Archive for March, 2012

Getting Ready to Paddle – Off Season

Monday, March 12th, 2012

One of the things about living in the upper midwest is that paddling in the winter is not something you can count on. This past winter was different, it enabled paddlers, especially to the south to get out often. But one cannot count on paddling as a way to maintain physical fitness.

Training for me involves three goals.

Goal of strength training is to get stronger for paddling. Weights are a good way to do that. Focusing on core fitness is important for a paddler. Pilates workshops can be found at various gyms or one can use a dvd. Using a balance ball closely resembles what one needs to do in a boat. Have the woman hold a paddle and do various strokes will stress the balance muscles even more. Finally Dubside and Greenland rope exercises are great for the core.

Goals with aerobic fitness is to get heart and lungs in shape. Living where there is snow, getting out for xc-skiing is a great way to exercise the whole body.  In gyms you want to look for machines that involve the upper body. Finally swimming, that is THE best training for paddling, outside of paddling. Guiding, I found swimmers to be far less tired at the end of the day than runners or bikers who don’t use their arms at all.

Flexibility exercises are necessary as strength and aerobic training will leave muscles tight, this will allow the muscles to relax. Though tough to prove, I believe it also helps to prevent injuries. Yoga (specifically a style that emphasizes stretching) and Tai Chi both are common and will help. Anderson’s book on Stretching has really helped me. There is a section on stretches for different sports including kayaking.

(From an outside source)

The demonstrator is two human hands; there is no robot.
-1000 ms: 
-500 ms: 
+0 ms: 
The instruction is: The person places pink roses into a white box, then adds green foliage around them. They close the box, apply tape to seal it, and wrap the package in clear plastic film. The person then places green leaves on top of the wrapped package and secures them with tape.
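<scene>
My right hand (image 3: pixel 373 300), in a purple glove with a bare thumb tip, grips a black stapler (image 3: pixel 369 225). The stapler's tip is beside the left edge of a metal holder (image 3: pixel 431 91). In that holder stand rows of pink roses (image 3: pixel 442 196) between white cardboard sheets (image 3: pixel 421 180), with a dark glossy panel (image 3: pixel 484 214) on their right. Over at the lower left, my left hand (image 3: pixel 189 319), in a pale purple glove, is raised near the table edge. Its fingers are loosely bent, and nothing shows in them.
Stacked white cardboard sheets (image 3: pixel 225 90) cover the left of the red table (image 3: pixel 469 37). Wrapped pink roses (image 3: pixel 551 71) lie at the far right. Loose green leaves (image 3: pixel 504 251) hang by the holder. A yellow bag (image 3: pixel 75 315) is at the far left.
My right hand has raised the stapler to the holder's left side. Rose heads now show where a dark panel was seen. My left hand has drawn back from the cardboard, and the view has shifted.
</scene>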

Recovery is often what amateur athletes skip, often to their detriment. I do sports massage and have worked with 30-40 Olympians and 20-30 NCAA All Americans in addition to high level athletes such as marathoners, Iron Men/Women, etc. The biggest difference I see is in managing recovery. As you workout you tear down your muscles. Recovery allows your body to repair itself and get stronger. If you continue working out without recovery, your body will eventually fall apart. The first signs of this is fatigue. Not the ‘oh I’m tired’ variety, the falling asleep at work, driving, during dinner etc. Often your appetite will start decreasing too. To recover from this will take 1-2 weeks. If you don’t address fatigue, you will backslide into burn out. This will cost you the season to recover from. Burn out will make you miserable, paddling will be very unappealing. Falling into either stage can set you up for injury as well as poor decision making, something dangerous in conditions.

Recovery is how to allow you body to get stronger.

Rest is important for physically active people and expect your need for rest to increase if you are not currently active. On overnight trips where I am cranking out the miles, I’ll sleep 8-9 hours a night and nap for 20-30 minutes. This is key for me to recover.

Food is fuel. As your muscles rebuild, what you are eating is going to be used. Even if you are a vegetarian or vegan, you will need more protein than what you eat in your regular diet. Protein is what will be used to rebuild muscle.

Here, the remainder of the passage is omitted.